3. Open Access Models: RITA models are published openly, supporting reproducibility and facilitating further exploration by the research community.

Evaluation and Findings

The evaluation spanned multiple datasets to test the models across various contexts. Key results include:

• Perplexity Evaluation: RITA models displayed a consistent reduction in perplexity with increasing model size across diverse datasets, demonstrating superior performance compared to existing models like ProtGPT2.
• Scaling Behavior: The relationship between model size and protein modeling loss showed an exponent of 0.74, indicating substantial benefits from increased scaling compared to natural language processing contexts.
• Downstream Task Performance: On tasks like zero-shot fitness prediction and enzyme function prediction, the larger RITA models outperformed existing baselines, showcasing their potential in predicting protein function and structure.
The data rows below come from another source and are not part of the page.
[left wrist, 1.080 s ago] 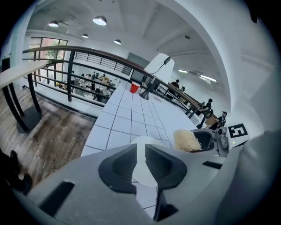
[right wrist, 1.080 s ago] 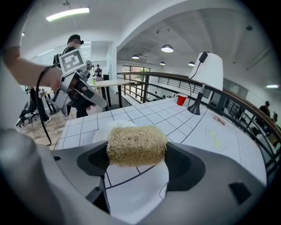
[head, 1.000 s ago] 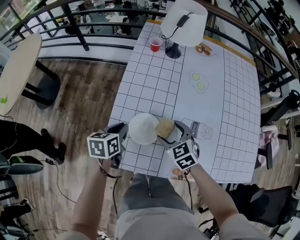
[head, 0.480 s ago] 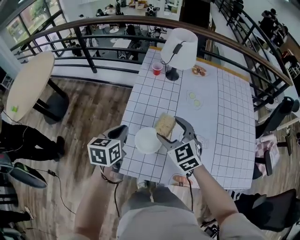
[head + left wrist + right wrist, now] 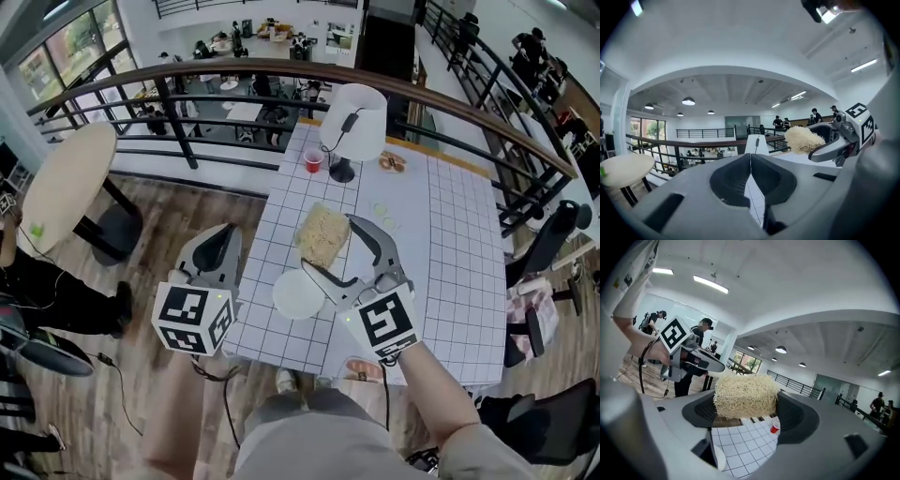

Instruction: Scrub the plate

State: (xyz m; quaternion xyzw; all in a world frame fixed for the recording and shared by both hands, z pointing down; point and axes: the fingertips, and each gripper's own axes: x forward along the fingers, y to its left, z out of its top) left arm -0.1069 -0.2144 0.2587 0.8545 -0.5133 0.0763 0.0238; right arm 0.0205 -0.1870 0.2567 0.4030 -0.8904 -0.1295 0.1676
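Both aloft: right claw (image 5: 328, 241) tight on scrubber (image 5: 322, 234) above plate (image 5: 298, 293), left claw (image 5: 220, 239) closed, empty.

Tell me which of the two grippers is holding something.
The right gripper: its jaws clamp a straw-coloured scrubber. The left gripper is shut on nothing.

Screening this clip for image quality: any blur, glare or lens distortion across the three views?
Head view: sharp, evenly lit, the railing bowed by the wide lens. Left gripper view: heavy fisheye, black corners, the shut left hand-held gripper soft up close. Right gripper view: same fisheye; the scrubber is crisp, ceiling lights bright without flare.
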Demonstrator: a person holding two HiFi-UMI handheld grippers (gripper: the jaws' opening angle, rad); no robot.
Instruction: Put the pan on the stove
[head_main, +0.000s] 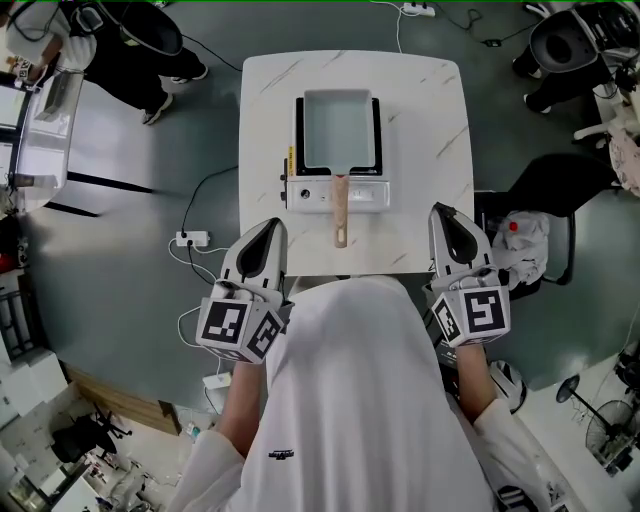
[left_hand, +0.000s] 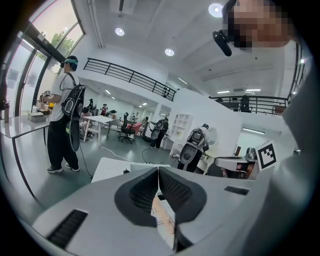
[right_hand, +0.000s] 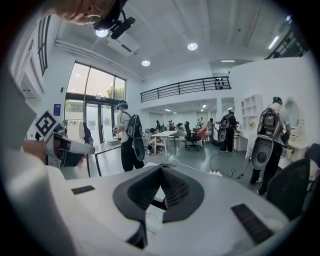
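Note:
In the head view a rectangular grey pan (head_main: 338, 130) with a wooden handle (head_main: 340, 210) rests on a white portable stove (head_main: 336, 190) in the middle of a white marble table (head_main: 430, 120). The handle points toward me. My left gripper (head_main: 268, 228) is held at the table's near left edge, shut, with nothing in it. At the near right edge is my right gripper (head_main: 441, 212), also shut and empty. Both gripper views point level across the room; the left gripper (left_hand: 158, 170) and right gripper (right_hand: 161, 169) show their jaws pressed together.
A power strip (head_main: 191, 240) and cables lie on the floor left of the table. An office chair with a bag (head_main: 525, 235) stands to the right. People with backpacks (right_hand: 131, 135) stand around the room, along with other tables and chairs.

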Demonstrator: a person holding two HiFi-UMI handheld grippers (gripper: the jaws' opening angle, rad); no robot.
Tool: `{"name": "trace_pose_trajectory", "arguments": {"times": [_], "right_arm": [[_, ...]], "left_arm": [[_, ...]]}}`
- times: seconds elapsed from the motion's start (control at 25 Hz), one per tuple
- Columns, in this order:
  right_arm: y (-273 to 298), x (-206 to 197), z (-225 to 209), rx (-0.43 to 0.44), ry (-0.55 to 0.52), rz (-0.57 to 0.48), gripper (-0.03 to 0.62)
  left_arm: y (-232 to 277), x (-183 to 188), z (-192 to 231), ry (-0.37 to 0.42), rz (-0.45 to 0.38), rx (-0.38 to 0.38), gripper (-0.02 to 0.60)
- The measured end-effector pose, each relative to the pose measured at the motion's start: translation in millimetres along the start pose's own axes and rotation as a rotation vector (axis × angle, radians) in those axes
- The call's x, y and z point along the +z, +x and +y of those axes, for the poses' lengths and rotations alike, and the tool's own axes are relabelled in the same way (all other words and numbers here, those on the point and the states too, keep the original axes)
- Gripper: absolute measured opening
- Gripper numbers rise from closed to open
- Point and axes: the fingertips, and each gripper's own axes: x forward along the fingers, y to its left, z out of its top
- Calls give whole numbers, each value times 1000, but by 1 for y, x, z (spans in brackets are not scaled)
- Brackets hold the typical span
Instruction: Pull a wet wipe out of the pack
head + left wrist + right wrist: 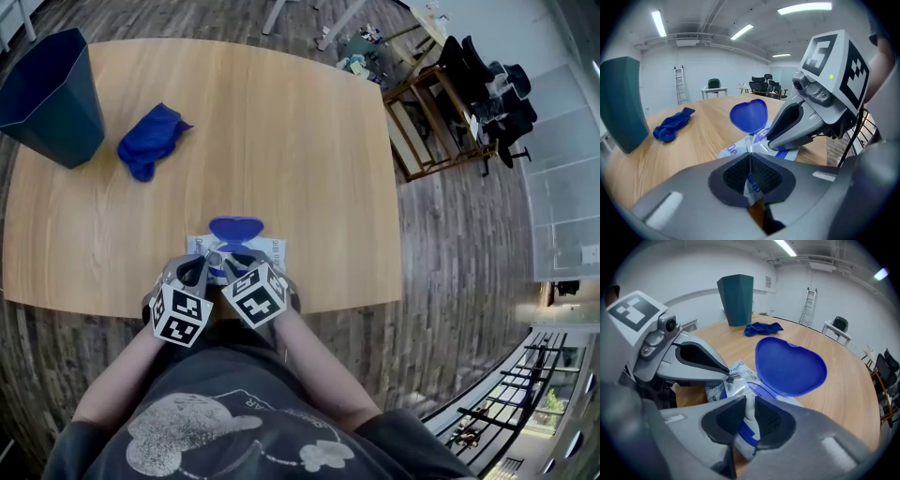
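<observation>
Both my grippers are bunched on the wipe pack [273, 251] at the near edge of the table [300, 141].

From the head view my own marker cubes and arms cover most of the pack, so only its far white edge and the raised lid [790, 364] show there. My left gripper [750, 161] has its jaws pressed together on a thin flap of the pack's printed film. My right gripper [749, 409] is nearly closed on a white fold that I take to be the wet wipe [749, 404], though the pads hide where it leaves the pack. The pack is white with blue stripes and lies flat, and its rounded blue lid stands open on the far side. Further off lie a crumpled blue cloth [150, 141] and a dark bin [52, 98], which is cut off at the corner.
</observation>
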Motion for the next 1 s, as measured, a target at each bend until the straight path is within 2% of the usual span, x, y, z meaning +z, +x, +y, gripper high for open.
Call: {"name": "trace_pose_trajectory", "arguments": {"times": [0.12,0.24,0.72,1.0], "right_arm": [[2,3,-1,2,6,4,15],[-1,4,-1,-7,-6,-16,8],[-32,11,-4,-29,-5,-114,4],[-58,12,-20,-61,-1,-176,5]], "left_arm": [[0,2,2,4,1,-10,26],[-2,2,0,12,5,-16,26],[-2,1,4,-1,5,7,26],[-3,1,5,-20,8,31,26]]}}
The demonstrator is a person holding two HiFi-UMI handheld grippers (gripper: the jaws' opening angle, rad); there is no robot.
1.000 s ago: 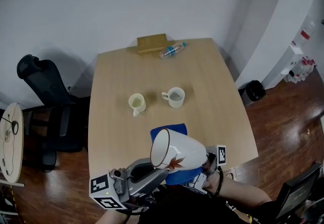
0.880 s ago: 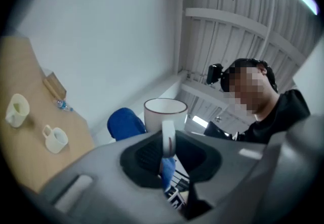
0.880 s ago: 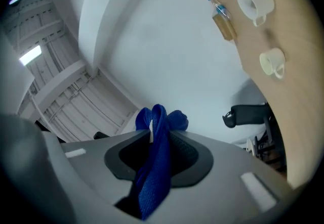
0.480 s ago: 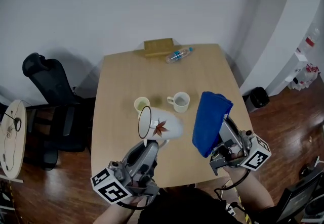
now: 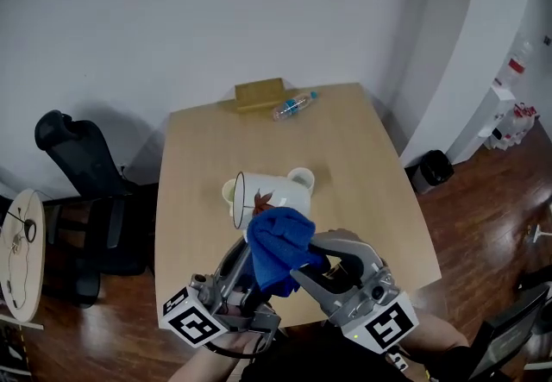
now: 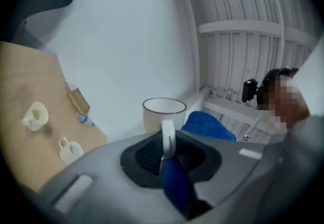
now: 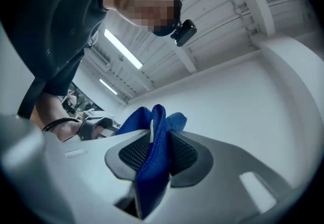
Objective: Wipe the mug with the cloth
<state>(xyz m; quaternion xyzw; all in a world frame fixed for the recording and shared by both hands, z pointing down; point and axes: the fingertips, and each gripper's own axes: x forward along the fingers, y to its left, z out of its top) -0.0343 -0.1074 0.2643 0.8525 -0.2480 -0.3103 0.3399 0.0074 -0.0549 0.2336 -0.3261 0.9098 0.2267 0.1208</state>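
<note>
A white mug (image 5: 263, 197) with a red leaf print hangs on its side above the table, mouth to the left. My left gripper (image 5: 244, 255) is shut on its handle (image 6: 167, 139), seen clamped between the black pads, with the mug body (image 6: 163, 114) beyond. The blue cloth (image 5: 278, 251) is bunched against the mug's near side, over the left gripper's jaws. My right gripper (image 5: 302, 266) is shut on that cloth, which fills the gap between its pads (image 7: 157, 152). In the left gripper view the cloth (image 6: 210, 124) lies just right of the mug.
On the wooden table (image 5: 362, 165), two small cups (image 5: 228, 191) (image 5: 303, 177) stand behind the held mug. A plastic bottle (image 5: 293, 104) and a wooden box (image 5: 260, 94) lie at the far edge. A black chair (image 5: 82, 165) stands left, a dark bin (image 5: 434, 169) right.
The right gripper has swung the cloth from the right side leftward onto the mug and turned over. The left gripper with the mug has shifted slightly forward over the table.
</note>
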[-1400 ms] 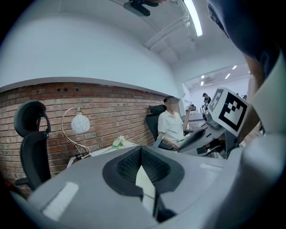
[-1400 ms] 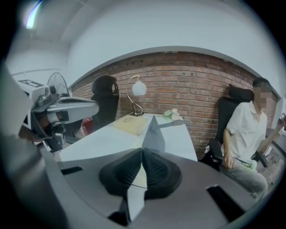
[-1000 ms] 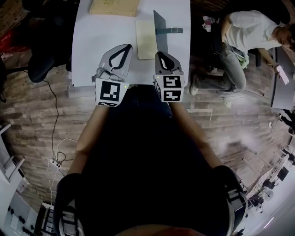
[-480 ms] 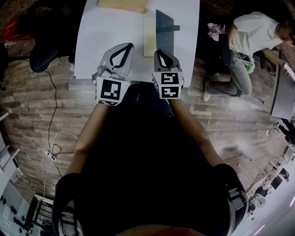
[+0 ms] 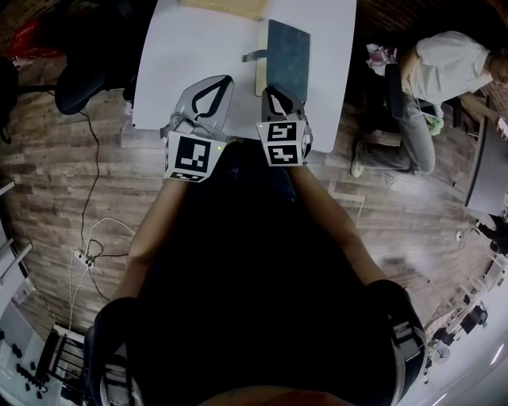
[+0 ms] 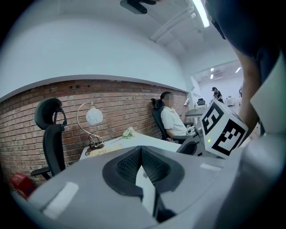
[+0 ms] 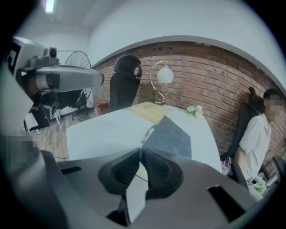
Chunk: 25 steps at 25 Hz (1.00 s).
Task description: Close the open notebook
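The notebook lies on the white table (image 5: 190,47). Its dark cover (image 5: 287,57) is lifted and tilts over the cream page (image 5: 259,78), with the elastic strap (image 5: 252,55) hanging off its edge. In the right gripper view the cover (image 7: 169,136) rises at a slant just beyond the jaws. My right gripper (image 5: 271,90) is shut at the notebook's near edge; whether it touches the cover I cannot tell. My left gripper (image 5: 224,80) is shut too, with nothing in it, over the bare table to the left. The two grippers' jaws show shut in their own views: left gripper (image 6: 141,150), right gripper (image 7: 139,152).
A tan board (image 5: 226,6) lies at the table's far end. A curved lamp (image 7: 161,77), a small flower bunch (image 7: 193,110) and a black office chair (image 7: 125,80) stand by the brick wall. A person sits to the right (image 5: 444,71). My grippers are at the table's front edge.
The dark cover has swung from standing edge-on to leaning left over the cream page, and its strap now hangs to the left. The right gripper shifted slightly left; the left one stayed.
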### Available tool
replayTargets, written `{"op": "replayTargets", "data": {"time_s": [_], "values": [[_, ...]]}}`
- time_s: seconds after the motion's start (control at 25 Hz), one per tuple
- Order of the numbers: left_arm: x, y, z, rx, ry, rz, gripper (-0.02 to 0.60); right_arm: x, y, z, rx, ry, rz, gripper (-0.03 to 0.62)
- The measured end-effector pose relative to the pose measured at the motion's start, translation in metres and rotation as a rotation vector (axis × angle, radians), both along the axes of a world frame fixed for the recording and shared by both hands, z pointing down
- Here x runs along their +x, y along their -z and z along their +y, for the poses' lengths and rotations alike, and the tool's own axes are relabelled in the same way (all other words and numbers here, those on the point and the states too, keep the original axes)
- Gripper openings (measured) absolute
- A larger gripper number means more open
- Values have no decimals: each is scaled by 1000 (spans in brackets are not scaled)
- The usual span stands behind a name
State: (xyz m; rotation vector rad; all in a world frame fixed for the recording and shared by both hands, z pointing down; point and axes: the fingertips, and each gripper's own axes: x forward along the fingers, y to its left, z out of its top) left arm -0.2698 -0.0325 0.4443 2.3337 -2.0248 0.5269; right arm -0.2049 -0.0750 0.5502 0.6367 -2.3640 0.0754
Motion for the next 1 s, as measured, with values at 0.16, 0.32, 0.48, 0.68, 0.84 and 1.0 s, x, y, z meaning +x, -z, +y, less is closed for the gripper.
{"op": "replayTargets", "data": {"time_s": [0.16,0.32,0.48,0.68,0.84,1.0], "values": [[-3,-1,2,-5,9,1,6,-2,-7,1,6,27,34,21],[-5,-3,2,-8,16,3,6,-4,-12,2,6,41,51,23],[-8,-5,3,-14,21,5,6,-10,-14,2,1,47,51,23],[-11,-13,6,-33,39,20,6,-15,-20,2,3,68,74,26],[-11,-17,8,-41,46,22,6,-17,-29,5,-3,85,94,28],[-12,-20,8,-47,49,21,6,-18,-36,6,-7,98,112,29]]}}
Discussions and Implications

This research explores the practical implications of deploying large-scale generative models in protein engineering. The promise of speeding up protein design could revolutionize applications in synthetic biology and pharmaceuticals, particularly for developing novel therapeutics and enzymes. By illustrating the dependence of model capabilities on scale, this paper provides a scaffold for future endeavors in scaling and optimally utilizing AI in biochemistry.

Future Perspectives

The paper suggests several avenues for further research:

• In-vitro Validation: Experimentation with RITA-generated proteins in laboratory settings could provide insights into the real-world applicability and efficacy of these models in a biological context.
• Integration of Structural Information: Enhancing RITA models with structural protein data could refine fixed-backbone protein design, potentially improving model accuracy in predicting complex protein structures.
• Further Scaling: Extending the scaling studies beyond the current parameter count could further elucidate the limits and possibilities inherent in generative protein models.

In conclusion, the RITA suite represents a significant step towards understanding and leveraging the potential of large AI models in computational biology. This work aligns theoretical advancements with practical applications, fostering innovation in protein design and molecular biology through accessible AI technologies.